A staple in many kitchens and restaurants, both vanilla beans and extract are ingredients in a
variety of dishes. This product is so commonly used that many are surprised when they learn about the
costs involved in importing and growing it. Vanilla is the second most expensive spice to produce, only
coming in behind saffron because of the extreme rarity and complicated harvesting process that is
required to produce it. Because the vanilla market is centered on only a couple major producers, it is
vulnerable to threats from the leading imitation flavor, vanillin, which is much cheaper and definitely
not as labor-intensive as caring for the natural beans. This synthetic product has had an impact on the
native growing communities, especially in regions such as Madagascar, where it has reduced the local
growers' profit and made it hard for some farms to properly pay their workers and keep up to date with
sustainability standards.
Looking at it as a commodity, vanilla beans have three primary growing spots, Madagascar,
Indonesia, and China.
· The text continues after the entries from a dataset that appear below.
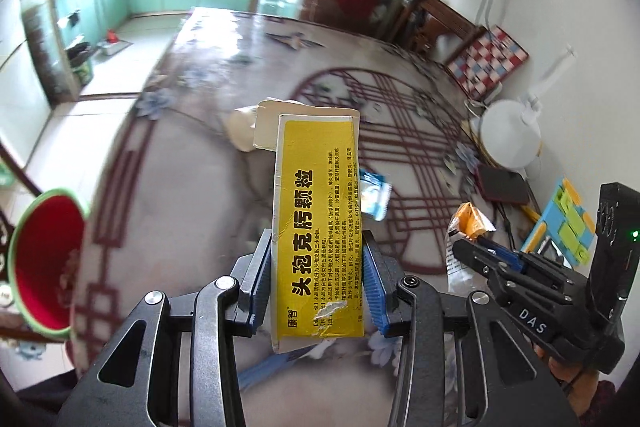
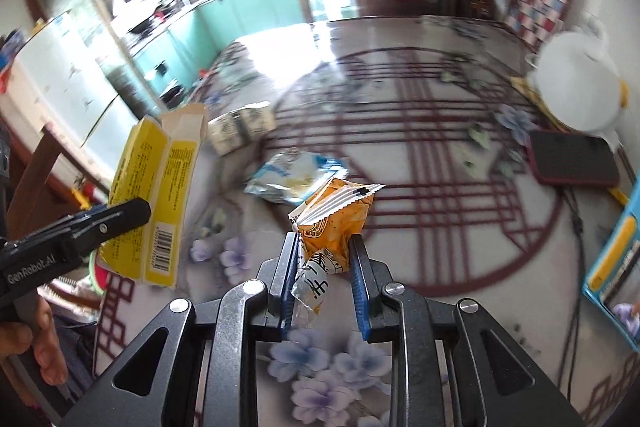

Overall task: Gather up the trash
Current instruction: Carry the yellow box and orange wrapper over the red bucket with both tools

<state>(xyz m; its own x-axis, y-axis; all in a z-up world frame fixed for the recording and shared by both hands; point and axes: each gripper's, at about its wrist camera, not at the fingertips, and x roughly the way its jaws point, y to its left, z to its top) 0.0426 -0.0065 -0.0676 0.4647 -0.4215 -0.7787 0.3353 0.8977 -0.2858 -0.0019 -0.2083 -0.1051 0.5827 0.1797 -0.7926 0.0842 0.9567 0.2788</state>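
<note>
The left tongs point down at a slant over the tabletop. Their blue pads are clamped on a yellow box, one pad on each long side. The box stands up between them, with its open flap at the far end. It is lifted off the tabletop. In the right wrist view the same box shows at the left, tilted, with the left tongs gripping it. A hand holds those tongs from below.

The right tongs also point down at a slant. They are clamped on an orange wrapper. The wrapper is crumpled, and its white crimped edge sticks up past the tips. It is held up off the tabletop too. In the left wrist view the right tongs sit at the right with the orange wrapper at their tip, and a hand shows under them.

A blue and white wrapper lies flat on the tabletop, just past the orange one. A cream carton lies farther back, near the box flap. A red bin with a green rim is at the left edge, beside the tabletop. A black phone and a white kettle sit at the right side of the tabletop.
</note>
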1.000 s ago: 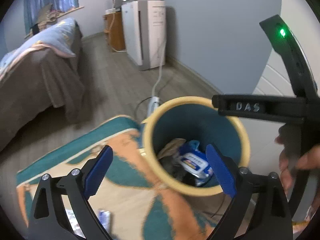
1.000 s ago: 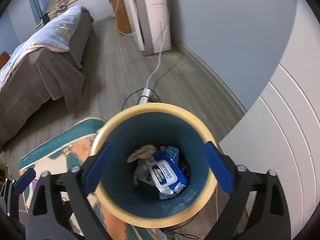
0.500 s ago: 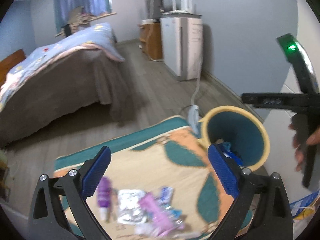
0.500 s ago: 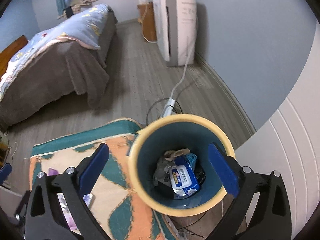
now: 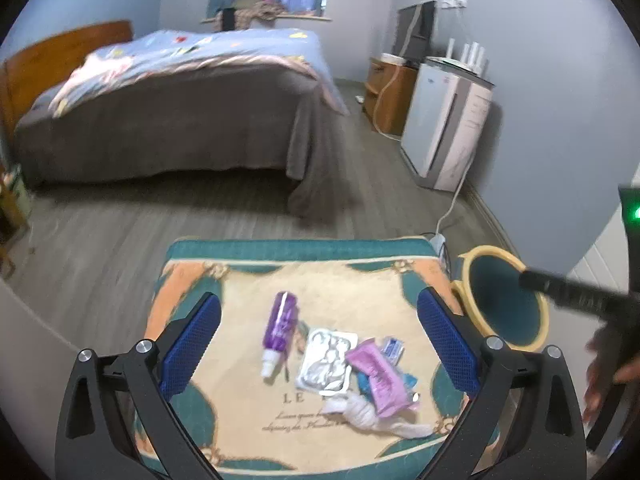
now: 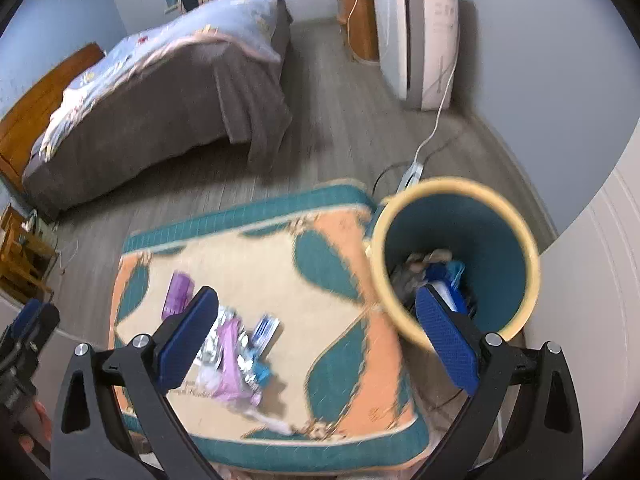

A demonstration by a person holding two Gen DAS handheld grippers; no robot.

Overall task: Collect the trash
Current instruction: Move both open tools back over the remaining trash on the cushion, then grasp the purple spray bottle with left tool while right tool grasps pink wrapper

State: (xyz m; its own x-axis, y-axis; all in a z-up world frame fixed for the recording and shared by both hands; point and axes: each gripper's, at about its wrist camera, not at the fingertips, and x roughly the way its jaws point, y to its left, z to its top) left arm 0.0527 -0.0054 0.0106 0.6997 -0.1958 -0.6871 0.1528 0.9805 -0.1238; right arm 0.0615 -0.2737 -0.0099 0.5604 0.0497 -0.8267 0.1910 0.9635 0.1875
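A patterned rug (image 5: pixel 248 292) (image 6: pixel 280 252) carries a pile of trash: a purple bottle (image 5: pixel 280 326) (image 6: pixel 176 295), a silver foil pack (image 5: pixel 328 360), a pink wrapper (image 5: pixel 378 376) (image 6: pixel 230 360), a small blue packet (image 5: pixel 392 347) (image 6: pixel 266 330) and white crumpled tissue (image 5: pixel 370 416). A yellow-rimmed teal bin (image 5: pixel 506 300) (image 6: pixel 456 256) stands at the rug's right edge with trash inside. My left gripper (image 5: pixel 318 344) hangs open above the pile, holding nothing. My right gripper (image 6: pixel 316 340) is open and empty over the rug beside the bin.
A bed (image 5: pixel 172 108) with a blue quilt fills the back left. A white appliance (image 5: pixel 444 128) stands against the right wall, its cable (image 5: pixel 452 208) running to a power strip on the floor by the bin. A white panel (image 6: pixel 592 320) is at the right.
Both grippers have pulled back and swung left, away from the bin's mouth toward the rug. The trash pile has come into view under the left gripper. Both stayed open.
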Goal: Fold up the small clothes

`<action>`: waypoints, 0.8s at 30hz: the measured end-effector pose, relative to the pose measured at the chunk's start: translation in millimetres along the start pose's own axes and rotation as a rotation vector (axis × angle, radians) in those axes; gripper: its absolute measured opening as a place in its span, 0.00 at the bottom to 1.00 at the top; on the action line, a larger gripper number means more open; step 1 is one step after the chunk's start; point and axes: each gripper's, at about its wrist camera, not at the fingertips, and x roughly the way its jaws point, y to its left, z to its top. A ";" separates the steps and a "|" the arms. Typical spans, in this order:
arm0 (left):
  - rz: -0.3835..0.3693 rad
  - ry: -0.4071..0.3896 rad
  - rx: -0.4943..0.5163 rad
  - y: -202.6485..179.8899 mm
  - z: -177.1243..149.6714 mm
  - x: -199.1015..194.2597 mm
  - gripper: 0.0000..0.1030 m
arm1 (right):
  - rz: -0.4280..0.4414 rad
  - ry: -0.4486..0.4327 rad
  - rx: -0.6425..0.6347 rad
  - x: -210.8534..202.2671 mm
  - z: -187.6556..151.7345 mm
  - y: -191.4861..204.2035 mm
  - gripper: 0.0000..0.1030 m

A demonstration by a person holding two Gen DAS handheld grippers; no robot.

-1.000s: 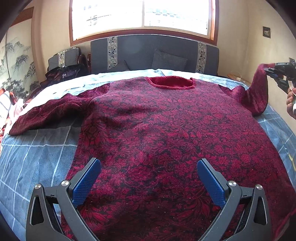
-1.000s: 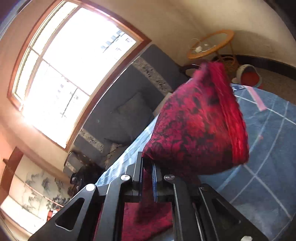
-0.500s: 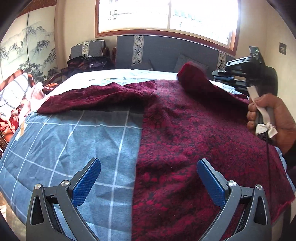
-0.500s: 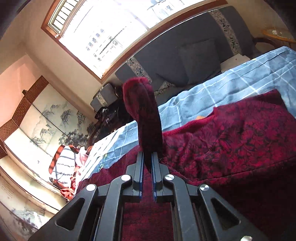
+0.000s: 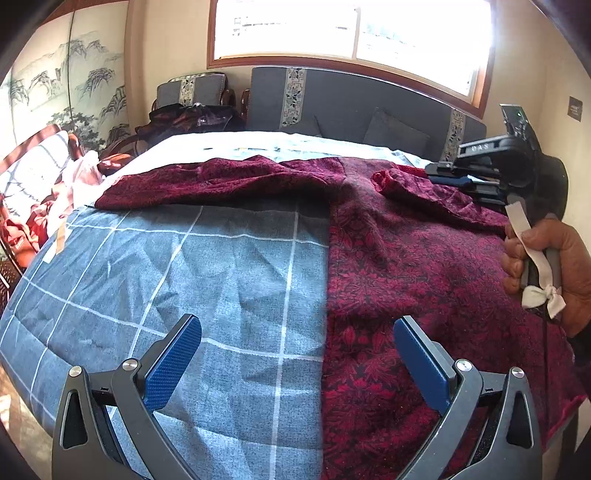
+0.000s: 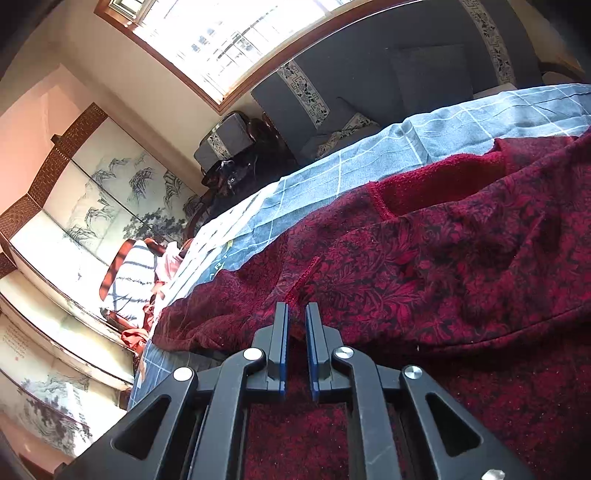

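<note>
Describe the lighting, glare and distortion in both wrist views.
Left wrist view: the window is blown out to white, the bed bulges from fisheye curvature, and the corners are vignetted black. Right wrist view: rolled sideways, window overexposed, sweater sharp and evenly lit.

My left wrist view looks down over the bed (image 5: 184, 258) toward the headboard (image 5: 351, 107); my right wrist view sits close above the sweater (image 6: 424, 258), rolled. Both share sweater and headboard.
</note>
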 end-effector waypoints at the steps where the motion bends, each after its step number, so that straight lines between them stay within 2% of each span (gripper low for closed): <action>1: -0.008 0.005 -0.024 5.8 1.5 0.5 1.00 | -0.017 0.003 -0.005 0.9 -1.2 1.2 0.12; 4: -0.018 0.014 -0.091 21.8 3.1 3.3 1.00 | -0.118 0.033 -0.043 13.8 -7.4 10.5 0.13; 7: -0.015 0.030 -0.125 33.2 -0.1 8.8 1.00 | -0.244 0.039 -0.173 31.4 -15.6 31.0 0.16; 9: -0.003 0.050 -0.125 36.7 -3.5 15.8 1.00 | -0.318 0.064 -0.272 46.9 -22.5 46.7 0.32; 10: 0.004 0.061 -0.123 37.6 -5.6 19.9 1.00 | -0.347 0.078 -0.323 55.0 -26.6 53.6 0.57; 11: 0.011 0.071 -0.121 38.1 -7.8 24.2 1.00 | -0.387 0.080 -0.386 62.5 -31.1 60.7 0.75; 12: 0.016 0.084 -0.120 38.9 -9.9 28.4 1.00 | -0.438 0.069 -0.455 69.5 -36.4 67.3 0.75; 13: 0.018 0.097 -0.120 39.6 -12.1 32.9 1.00 | -0.474 0.063 -0.504 74.2 -39.8 70.6 0.67; 14: 0.019 0.108 -0.120 40.5 -14.4 37.2 1.00 | -0.482 0.071 -0.516 77.7 -40.8 70.6 0.36; 15: 0.018 0.121 -0.121 41.3 -16.5 40.8 1.00 | -0.487 0.095 -0.500 81.8 -39.0 66.9 0.19; 16: 0.018 0.127 -0.120 41.7 -17.7 42.9 1.00 | -0.478 0.100 -0.476 82.4 -36.2 63.6 0.14; 19: -0.003 0.122 -0.111 40.6 -17.1 43.7 1.00 | -0.416 0.081 -0.406 73.1 -27.0 58.4 0.11; 22: 0.002 0.123 -0.108 39.7 -15.9 45.0 1.00 | -0.264 0.051 -0.327 60.4 -18.5 65.4 0.11; 24: -0.004 0.124 -0.113 40.8 -14.7 45.5 1.00 | -0.254 0.064 -0.335 64.5 -18.5 72.3 0.11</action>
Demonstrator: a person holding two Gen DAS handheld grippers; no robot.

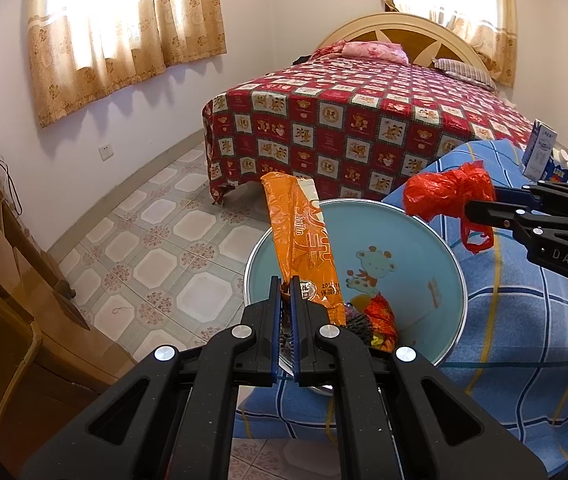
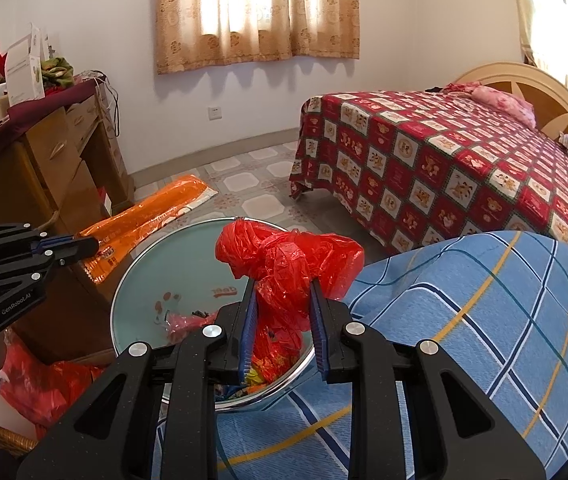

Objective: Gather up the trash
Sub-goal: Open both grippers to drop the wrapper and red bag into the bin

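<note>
My left hand-held gripper (image 1: 285,285) clamped on orange wrapper (image 1: 303,240), long axis upright over blue basin (image 1: 435,280), my right hand-held gripper (image 2: 282,288) pinching crumpled red bag (image 2: 284,260) above basin

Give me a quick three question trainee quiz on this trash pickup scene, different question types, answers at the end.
1. True or false: the left claw pinches the long orange plastic wrapper.
2. What does the right claw grip? A) crumpled red plastic bag B) milk carton C) pillow
3. Fill in: both pieces hang over the round light-blue cartoon-print ____.

Key: 1 true; 2 A; 3 basin.
</note>
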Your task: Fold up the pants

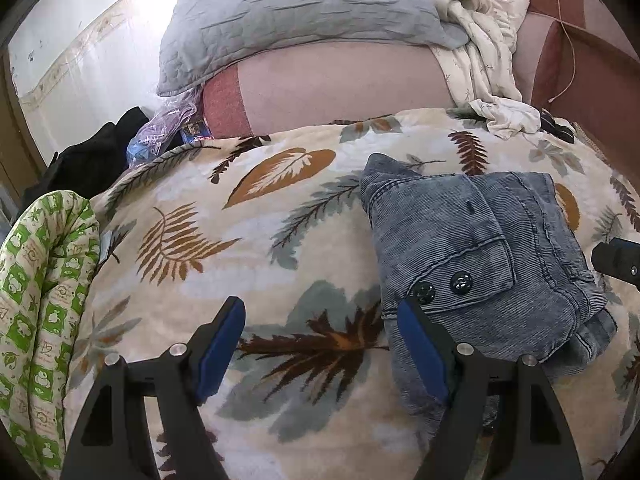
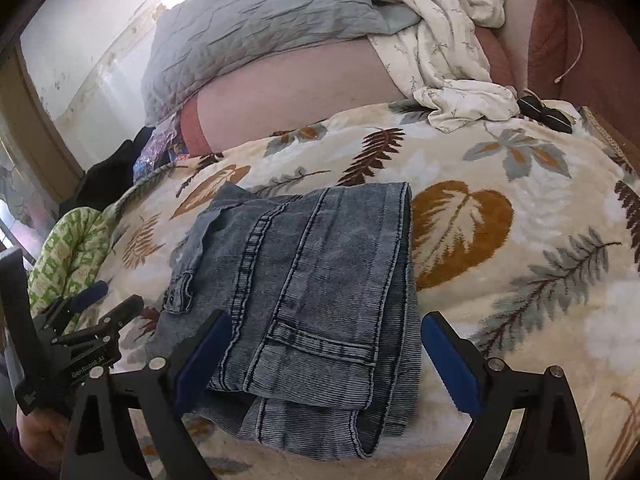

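Observation:
The folded blue-grey denim pants (image 1: 480, 240) lie as a compact stack on a leaf-print blanket (image 1: 240, 240). My left gripper (image 1: 320, 304) is open just left of the stack. Its right blue pad (image 1: 420, 348) overlaps the pants' left edge below two dark buttons, and only blanket shows between its fingers. In the right wrist view my right gripper (image 2: 326, 316) is open wide over the near end of the pants (image 2: 312, 264), with its pads apart from the cloth on both sides. The left gripper (image 2: 116, 298) appears at that view's left edge.
A grey quilted pillow (image 1: 288, 12) and a crumpled white floral cloth (image 1: 480, 52) lie at the back on a pink bolster. A green patterned cushion (image 1: 44, 280) and a black garment (image 1: 92, 152) sit at the left. A small black item (image 2: 544, 114) lies back right.

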The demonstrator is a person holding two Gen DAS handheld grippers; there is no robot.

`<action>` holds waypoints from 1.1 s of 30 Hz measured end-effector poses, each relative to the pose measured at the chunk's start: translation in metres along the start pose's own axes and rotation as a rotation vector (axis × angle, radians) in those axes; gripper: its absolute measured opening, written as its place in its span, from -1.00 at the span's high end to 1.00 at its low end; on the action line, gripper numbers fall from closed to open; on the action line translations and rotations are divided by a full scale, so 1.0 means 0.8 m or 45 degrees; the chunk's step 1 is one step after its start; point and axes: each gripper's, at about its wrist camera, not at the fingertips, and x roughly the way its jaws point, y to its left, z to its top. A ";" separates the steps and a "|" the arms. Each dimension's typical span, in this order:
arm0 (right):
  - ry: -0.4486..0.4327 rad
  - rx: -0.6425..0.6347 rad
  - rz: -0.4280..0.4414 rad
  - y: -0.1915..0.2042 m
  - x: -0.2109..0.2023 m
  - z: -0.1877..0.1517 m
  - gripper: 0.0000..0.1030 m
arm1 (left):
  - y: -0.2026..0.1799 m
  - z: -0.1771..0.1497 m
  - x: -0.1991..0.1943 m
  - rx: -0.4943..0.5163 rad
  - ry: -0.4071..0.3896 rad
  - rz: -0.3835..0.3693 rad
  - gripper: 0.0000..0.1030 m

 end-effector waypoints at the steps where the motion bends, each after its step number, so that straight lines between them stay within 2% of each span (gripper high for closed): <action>1: -0.001 0.000 0.002 0.000 0.000 0.000 -0.89 | 0.000 0.000 0.000 0.000 -0.001 0.003 -0.53; 15: 0.003 0.005 -0.006 -0.003 0.004 0.002 -0.89 | 0.004 0.001 0.006 -0.006 0.013 0.004 -0.53; 26: -0.003 0.086 -0.008 -0.024 0.006 0.003 -0.89 | 0.006 -0.002 0.010 -0.001 0.027 0.022 -0.53; 33: 0.003 0.163 0.051 -0.041 0.005 0.006 -0.89 | 0.015 -0.002 0.014 -0.025 0.065 -0.033 -0.53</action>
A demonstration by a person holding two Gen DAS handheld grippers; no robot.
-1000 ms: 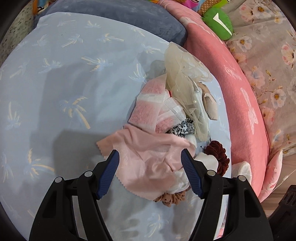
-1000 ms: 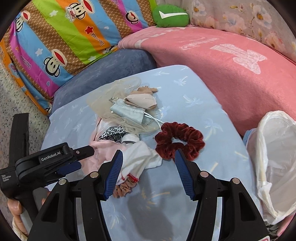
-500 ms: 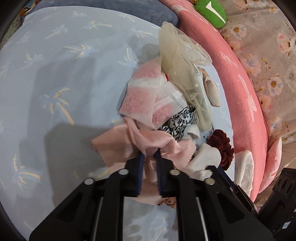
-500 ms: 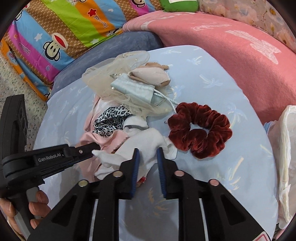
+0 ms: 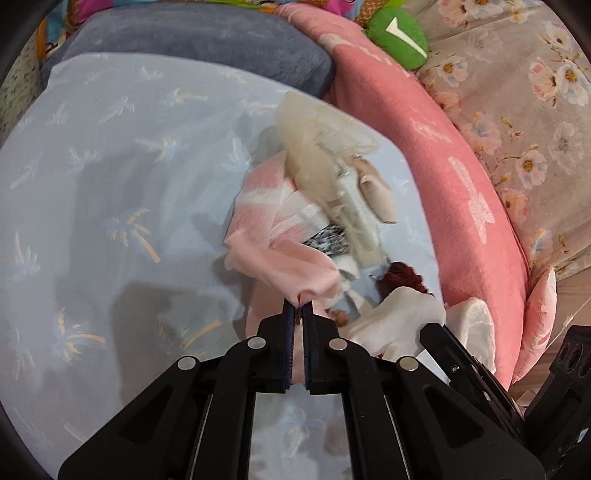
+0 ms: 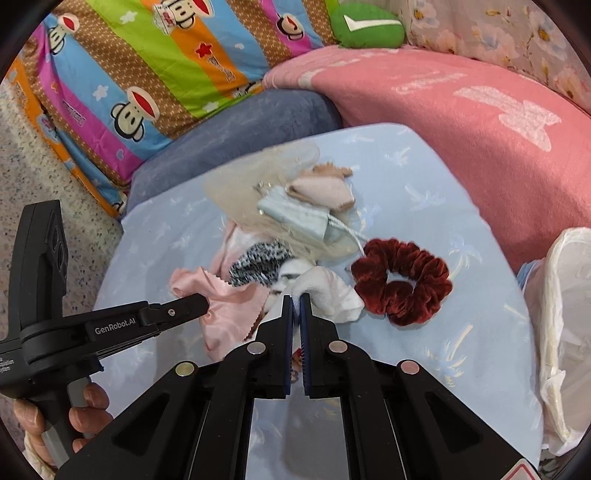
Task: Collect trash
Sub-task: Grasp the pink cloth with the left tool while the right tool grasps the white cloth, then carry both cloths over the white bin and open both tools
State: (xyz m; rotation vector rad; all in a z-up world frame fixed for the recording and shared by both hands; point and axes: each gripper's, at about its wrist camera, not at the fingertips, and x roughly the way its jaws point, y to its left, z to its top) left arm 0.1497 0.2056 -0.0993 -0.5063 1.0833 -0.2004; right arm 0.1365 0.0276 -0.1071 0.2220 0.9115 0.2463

Madagascar is by far the largest, exporting about 3,000-3,500 tons per year,
Indonesia isn't too far behind, averaging about 3,000 tons. China takes third, exporting approximately
1,000 tons per year. Mexico is also a large producer of vanilla beans, but tends to have periods of
decreased crop size, making it unreliable. In any case, the market is only divided into thirds or fourths,
making it easy for one region to influence price fluctuations and try to turn a larger profit than it's
counterparts. This concentrated market is also dangerous because vanilla takes so much care to
produce, a few simple mistakes and a whole crop can be ruined. The market may seem rather stable,
but it really isn't as safe and steady as it seems on the outside. (Wedeman)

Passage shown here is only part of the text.